◆ **Task requirements**: Would you work out how many lines below include the word "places"? Only that number is wanted.

◆ **Data for processing**:
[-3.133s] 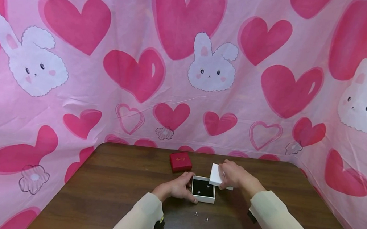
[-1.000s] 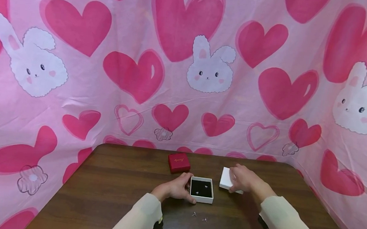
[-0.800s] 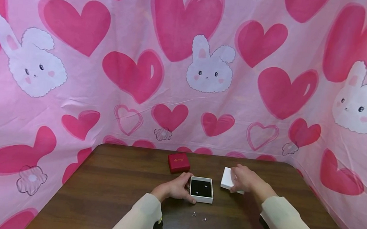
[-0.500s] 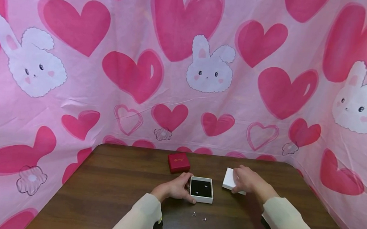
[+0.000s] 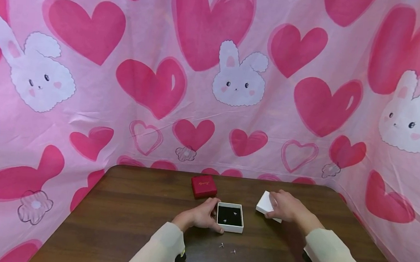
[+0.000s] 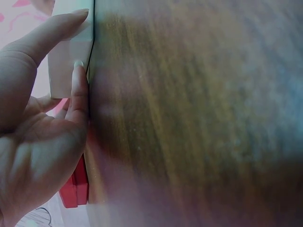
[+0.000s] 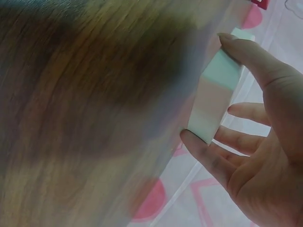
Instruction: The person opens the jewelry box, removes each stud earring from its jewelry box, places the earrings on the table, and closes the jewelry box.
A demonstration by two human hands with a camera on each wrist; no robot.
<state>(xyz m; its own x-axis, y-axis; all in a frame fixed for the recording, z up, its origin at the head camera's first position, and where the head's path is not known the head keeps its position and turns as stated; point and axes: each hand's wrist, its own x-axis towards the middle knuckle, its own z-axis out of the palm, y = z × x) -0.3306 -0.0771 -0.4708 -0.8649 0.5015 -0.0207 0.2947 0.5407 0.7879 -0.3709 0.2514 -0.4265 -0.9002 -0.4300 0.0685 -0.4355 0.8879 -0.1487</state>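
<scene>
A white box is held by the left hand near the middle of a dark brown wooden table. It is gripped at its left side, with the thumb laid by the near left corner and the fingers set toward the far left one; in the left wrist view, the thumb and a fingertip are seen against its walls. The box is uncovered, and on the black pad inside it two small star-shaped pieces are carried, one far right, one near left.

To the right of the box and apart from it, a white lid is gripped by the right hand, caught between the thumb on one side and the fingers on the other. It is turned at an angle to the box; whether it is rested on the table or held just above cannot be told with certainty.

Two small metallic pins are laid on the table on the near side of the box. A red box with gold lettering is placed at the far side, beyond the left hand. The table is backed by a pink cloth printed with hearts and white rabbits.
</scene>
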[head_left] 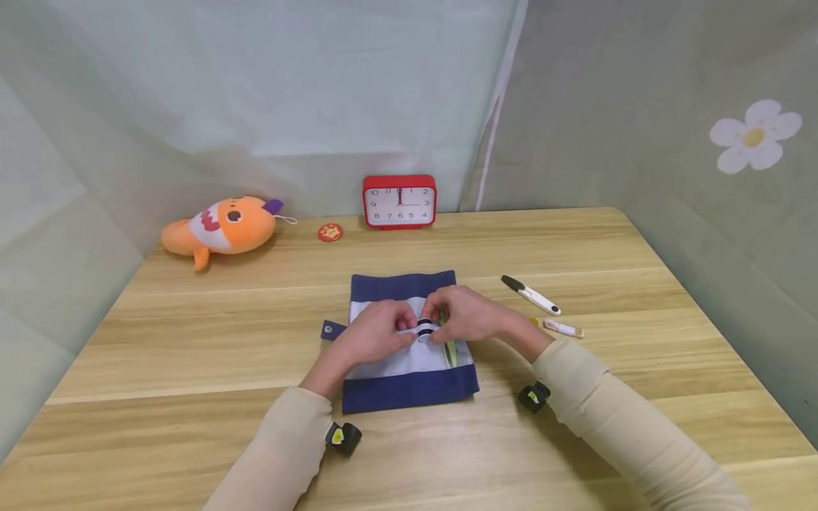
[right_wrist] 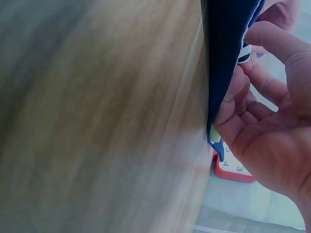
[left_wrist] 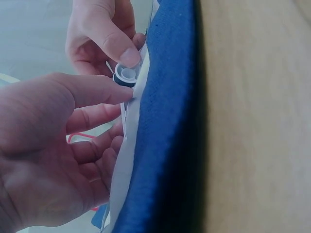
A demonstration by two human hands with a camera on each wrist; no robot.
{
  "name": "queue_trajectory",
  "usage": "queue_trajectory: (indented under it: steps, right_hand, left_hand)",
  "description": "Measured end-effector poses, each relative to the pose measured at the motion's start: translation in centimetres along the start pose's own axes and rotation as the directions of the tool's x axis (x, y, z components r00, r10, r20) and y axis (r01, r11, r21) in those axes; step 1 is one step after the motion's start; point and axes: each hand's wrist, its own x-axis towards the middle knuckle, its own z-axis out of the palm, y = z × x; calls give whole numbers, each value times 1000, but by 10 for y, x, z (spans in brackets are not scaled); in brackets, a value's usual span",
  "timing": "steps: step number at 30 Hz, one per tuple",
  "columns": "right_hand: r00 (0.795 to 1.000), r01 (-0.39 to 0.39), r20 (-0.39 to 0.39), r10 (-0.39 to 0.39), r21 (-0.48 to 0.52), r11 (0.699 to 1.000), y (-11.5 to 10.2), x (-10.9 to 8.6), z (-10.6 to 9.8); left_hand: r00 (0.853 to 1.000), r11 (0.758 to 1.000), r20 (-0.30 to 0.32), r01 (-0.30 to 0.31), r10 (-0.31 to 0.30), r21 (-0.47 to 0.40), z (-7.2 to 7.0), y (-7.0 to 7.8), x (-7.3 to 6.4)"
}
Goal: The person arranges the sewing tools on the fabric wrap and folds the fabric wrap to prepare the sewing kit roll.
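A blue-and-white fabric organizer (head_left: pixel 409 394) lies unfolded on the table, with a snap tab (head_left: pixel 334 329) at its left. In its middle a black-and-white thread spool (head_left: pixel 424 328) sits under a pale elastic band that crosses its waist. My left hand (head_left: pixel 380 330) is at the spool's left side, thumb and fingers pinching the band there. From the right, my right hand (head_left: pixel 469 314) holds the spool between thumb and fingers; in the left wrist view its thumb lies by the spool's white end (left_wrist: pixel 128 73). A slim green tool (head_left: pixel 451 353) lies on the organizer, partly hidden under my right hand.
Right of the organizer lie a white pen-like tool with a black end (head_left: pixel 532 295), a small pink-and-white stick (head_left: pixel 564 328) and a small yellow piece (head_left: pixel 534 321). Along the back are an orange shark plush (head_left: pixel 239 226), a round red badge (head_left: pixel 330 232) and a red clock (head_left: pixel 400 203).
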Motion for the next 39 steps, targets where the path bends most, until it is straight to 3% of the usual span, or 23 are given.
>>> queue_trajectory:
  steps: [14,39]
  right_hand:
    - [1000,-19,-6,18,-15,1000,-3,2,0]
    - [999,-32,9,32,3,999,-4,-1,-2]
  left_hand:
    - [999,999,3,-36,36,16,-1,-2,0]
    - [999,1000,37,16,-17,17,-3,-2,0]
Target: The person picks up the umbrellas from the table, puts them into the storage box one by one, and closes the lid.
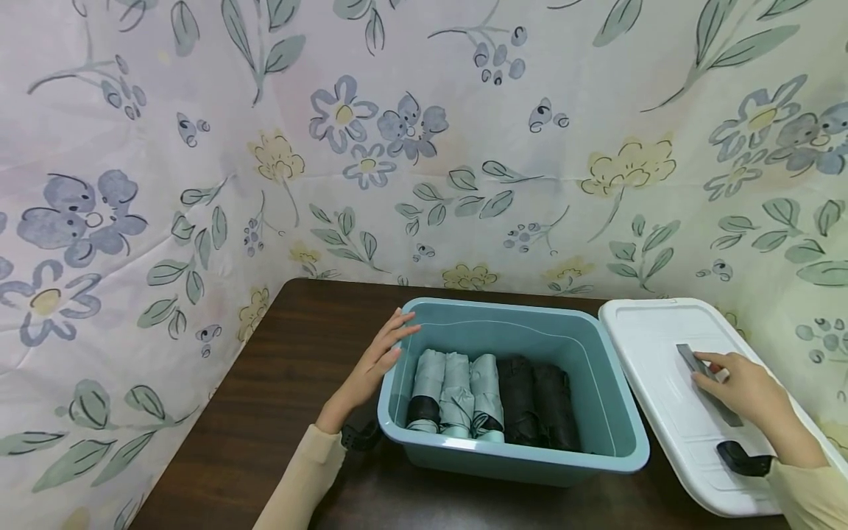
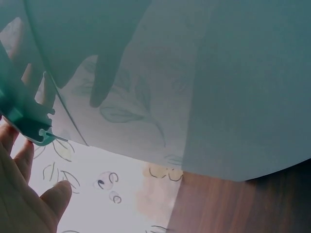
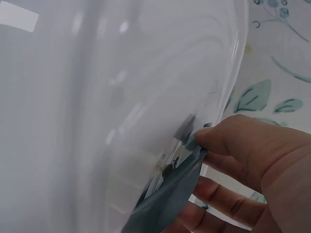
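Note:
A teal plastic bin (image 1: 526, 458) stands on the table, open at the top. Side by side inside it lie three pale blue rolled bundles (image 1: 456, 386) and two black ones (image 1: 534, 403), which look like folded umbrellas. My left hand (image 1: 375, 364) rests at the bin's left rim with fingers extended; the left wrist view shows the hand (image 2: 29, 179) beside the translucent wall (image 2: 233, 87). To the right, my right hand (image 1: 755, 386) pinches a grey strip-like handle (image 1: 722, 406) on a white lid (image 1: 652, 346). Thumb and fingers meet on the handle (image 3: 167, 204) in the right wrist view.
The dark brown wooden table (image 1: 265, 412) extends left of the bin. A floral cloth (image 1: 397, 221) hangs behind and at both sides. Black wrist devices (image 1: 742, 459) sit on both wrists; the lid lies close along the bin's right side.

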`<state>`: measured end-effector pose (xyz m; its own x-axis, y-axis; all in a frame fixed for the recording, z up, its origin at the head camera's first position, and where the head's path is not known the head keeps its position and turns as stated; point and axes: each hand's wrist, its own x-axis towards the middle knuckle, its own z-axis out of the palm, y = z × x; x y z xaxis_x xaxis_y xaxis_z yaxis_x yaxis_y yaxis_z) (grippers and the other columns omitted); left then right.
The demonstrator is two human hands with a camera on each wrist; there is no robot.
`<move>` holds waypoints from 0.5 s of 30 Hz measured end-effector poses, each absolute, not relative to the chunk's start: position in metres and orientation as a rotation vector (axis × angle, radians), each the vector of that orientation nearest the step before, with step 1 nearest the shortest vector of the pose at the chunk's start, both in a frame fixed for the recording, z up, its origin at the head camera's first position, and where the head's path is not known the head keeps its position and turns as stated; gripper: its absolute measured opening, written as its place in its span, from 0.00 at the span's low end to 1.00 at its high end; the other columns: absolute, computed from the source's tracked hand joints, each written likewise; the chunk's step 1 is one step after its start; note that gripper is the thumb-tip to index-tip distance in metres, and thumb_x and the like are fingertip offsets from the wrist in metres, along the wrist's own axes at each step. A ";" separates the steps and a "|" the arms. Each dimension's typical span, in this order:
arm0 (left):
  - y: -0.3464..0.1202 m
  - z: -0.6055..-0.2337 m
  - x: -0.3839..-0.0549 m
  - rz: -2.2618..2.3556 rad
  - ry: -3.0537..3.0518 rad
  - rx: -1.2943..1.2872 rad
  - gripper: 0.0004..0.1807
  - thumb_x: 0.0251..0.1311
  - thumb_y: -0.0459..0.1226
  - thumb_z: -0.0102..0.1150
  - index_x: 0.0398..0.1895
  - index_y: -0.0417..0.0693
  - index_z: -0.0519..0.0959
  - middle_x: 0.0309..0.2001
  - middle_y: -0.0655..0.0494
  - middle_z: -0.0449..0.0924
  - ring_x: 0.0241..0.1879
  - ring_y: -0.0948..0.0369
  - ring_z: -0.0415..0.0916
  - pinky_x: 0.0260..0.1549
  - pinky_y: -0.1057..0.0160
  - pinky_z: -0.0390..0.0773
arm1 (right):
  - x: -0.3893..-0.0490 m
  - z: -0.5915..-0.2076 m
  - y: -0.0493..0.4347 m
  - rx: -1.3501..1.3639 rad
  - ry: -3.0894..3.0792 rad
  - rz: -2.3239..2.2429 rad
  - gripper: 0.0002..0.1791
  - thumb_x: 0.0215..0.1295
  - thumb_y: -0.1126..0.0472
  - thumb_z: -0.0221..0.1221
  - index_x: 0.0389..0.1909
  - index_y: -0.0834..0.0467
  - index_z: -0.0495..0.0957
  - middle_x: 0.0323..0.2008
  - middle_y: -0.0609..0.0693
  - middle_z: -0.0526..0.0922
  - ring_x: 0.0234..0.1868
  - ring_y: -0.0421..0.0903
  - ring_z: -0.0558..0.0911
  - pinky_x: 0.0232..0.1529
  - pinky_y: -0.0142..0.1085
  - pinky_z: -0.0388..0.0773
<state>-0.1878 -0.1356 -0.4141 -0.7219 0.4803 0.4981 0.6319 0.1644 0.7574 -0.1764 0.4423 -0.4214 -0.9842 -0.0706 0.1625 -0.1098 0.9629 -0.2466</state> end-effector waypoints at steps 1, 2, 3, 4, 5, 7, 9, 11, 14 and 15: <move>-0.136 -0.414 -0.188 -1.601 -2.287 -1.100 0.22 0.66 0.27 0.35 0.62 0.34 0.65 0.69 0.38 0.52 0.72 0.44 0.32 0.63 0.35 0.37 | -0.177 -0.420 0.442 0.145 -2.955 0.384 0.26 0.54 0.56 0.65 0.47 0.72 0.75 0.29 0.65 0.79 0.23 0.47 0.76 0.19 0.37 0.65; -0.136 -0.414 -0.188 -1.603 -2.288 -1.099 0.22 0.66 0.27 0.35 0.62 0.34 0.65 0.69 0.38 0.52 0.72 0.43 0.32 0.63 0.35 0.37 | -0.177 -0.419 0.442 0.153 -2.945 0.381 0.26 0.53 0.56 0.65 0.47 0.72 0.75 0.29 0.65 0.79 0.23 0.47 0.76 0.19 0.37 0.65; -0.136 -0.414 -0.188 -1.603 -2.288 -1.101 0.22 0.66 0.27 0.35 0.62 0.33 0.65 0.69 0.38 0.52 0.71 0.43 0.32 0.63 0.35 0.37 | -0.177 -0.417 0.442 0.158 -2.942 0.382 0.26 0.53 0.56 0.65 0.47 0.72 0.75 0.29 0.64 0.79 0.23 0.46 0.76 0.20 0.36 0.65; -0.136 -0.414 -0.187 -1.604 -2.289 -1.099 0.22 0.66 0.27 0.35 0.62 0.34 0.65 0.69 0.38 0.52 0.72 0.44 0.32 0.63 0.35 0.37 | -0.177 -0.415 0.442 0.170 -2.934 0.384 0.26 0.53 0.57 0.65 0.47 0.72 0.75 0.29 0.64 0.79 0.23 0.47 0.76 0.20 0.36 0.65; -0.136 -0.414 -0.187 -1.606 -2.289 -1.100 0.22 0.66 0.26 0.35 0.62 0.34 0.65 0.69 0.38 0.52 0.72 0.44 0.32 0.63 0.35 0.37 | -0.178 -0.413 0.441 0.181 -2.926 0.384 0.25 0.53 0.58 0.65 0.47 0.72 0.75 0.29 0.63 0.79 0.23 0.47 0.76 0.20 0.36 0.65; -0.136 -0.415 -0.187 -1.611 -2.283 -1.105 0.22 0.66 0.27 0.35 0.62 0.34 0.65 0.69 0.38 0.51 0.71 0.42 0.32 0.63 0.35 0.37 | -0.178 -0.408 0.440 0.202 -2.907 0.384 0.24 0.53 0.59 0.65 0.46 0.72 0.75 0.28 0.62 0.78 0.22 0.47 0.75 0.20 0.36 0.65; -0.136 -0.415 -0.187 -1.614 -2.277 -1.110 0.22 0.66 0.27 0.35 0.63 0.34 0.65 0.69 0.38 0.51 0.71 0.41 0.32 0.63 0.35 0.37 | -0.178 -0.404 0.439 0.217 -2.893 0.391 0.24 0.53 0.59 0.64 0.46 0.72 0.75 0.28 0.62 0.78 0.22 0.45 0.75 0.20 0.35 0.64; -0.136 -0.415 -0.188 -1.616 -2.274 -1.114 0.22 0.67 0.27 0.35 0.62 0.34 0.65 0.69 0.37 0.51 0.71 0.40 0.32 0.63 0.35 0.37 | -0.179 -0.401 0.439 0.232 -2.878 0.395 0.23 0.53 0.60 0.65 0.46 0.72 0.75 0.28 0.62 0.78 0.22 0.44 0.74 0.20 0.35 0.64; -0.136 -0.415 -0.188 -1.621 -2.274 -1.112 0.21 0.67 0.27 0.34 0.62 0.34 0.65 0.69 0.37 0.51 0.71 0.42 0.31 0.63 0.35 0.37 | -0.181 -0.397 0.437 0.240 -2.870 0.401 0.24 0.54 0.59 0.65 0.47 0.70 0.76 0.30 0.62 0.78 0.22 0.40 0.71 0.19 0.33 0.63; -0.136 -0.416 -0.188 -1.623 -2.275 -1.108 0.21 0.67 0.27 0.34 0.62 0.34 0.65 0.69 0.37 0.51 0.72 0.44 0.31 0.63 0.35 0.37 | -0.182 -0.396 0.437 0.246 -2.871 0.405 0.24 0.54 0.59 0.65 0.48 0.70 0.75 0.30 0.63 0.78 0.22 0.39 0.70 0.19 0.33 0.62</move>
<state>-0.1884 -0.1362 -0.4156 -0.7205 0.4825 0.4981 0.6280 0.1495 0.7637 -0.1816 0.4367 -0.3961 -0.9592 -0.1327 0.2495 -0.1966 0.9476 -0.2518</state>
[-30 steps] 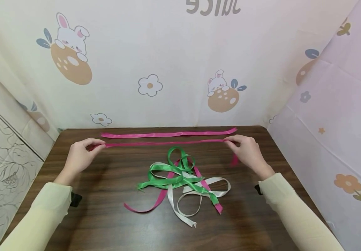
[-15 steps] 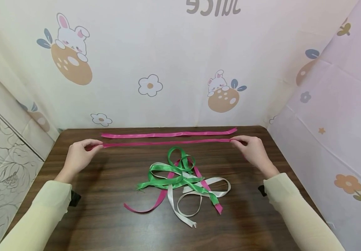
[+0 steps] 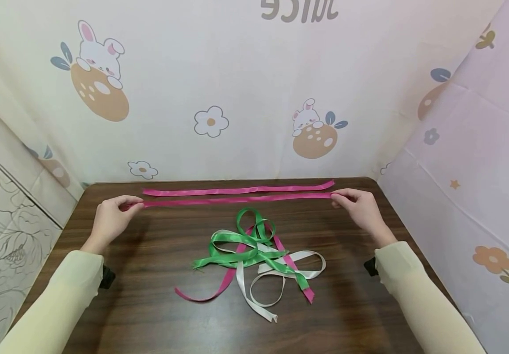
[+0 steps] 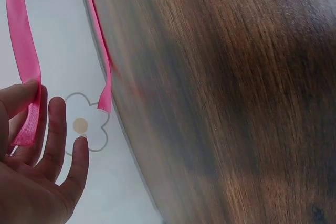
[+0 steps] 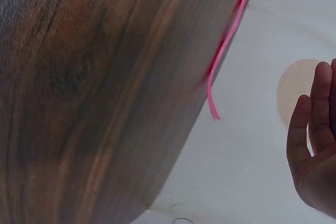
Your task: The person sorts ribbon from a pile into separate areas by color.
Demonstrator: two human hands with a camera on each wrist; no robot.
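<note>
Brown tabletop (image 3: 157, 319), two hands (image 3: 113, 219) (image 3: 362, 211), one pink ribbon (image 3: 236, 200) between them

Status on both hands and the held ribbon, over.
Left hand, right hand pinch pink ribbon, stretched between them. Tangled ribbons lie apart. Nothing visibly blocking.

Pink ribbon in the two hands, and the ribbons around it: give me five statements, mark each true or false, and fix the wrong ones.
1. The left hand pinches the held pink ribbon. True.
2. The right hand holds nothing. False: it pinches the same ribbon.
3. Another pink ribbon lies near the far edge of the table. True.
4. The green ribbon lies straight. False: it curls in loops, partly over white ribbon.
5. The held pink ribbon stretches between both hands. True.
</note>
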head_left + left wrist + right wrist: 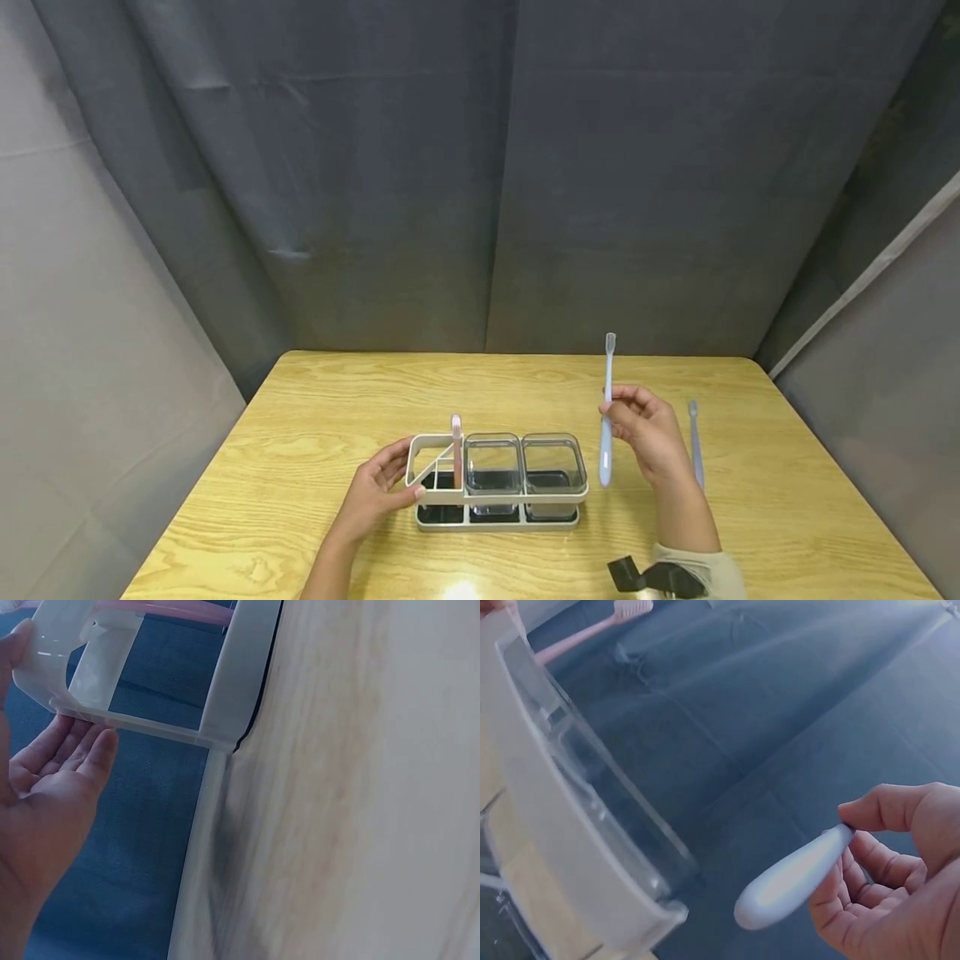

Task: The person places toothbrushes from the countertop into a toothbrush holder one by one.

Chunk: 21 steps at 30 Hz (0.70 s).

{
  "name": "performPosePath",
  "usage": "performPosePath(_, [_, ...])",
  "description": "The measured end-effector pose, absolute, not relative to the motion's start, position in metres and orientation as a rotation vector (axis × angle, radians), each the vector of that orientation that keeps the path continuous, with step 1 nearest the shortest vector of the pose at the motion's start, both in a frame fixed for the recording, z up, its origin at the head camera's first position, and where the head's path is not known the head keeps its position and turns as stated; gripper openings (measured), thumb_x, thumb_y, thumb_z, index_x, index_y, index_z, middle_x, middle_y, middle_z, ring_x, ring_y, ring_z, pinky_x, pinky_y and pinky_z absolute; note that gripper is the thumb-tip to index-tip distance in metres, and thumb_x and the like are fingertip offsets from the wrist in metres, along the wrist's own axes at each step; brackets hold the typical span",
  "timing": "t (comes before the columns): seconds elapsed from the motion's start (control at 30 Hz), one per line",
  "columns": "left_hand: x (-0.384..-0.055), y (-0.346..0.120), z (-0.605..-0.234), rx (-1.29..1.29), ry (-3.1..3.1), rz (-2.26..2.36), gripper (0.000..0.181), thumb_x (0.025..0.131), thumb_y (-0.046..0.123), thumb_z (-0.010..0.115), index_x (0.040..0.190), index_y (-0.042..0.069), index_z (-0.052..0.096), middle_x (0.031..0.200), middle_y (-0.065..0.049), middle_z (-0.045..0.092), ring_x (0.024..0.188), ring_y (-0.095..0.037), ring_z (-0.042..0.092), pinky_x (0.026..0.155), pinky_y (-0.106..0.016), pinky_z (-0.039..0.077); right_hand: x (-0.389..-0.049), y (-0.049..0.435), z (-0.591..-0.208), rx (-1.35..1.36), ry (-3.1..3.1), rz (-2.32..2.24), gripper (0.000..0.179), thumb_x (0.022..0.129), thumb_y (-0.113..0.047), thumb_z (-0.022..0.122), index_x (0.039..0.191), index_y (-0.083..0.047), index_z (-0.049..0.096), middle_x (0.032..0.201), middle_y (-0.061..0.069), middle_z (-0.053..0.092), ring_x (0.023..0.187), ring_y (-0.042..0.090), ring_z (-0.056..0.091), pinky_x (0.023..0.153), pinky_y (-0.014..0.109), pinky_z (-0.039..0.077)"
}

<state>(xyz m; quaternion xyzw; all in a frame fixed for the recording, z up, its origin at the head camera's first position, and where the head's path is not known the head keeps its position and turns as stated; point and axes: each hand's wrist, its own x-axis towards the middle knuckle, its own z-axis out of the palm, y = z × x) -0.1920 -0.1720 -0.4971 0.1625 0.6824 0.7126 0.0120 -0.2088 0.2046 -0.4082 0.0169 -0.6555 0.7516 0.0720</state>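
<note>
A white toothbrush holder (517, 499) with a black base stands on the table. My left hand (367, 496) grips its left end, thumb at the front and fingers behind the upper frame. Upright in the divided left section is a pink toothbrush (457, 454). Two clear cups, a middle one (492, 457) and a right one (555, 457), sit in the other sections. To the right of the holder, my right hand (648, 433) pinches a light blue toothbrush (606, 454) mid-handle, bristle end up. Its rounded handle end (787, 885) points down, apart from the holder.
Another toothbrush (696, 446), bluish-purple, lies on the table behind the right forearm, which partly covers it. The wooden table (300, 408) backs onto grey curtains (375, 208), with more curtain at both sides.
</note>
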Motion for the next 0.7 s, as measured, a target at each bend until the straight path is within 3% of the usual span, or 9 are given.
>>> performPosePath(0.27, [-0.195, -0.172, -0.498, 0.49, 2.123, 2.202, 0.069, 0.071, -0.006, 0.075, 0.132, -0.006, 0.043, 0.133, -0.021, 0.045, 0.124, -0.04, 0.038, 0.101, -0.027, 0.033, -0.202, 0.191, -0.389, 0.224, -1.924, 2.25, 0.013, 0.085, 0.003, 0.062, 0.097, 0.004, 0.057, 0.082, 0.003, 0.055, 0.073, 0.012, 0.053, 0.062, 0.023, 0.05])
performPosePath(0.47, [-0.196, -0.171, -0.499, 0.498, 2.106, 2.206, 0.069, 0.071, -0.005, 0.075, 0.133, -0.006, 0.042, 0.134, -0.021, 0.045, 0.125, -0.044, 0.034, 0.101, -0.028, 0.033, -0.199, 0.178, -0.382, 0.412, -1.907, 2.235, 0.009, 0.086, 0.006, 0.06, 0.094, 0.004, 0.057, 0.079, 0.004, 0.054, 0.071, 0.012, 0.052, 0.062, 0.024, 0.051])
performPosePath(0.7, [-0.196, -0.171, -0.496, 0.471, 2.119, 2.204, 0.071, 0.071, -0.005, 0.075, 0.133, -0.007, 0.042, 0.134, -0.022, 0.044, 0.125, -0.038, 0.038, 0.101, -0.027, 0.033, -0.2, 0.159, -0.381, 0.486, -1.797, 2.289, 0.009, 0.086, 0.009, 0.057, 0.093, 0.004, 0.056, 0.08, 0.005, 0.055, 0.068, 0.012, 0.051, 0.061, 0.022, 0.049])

◆ **Solved exercise**: 2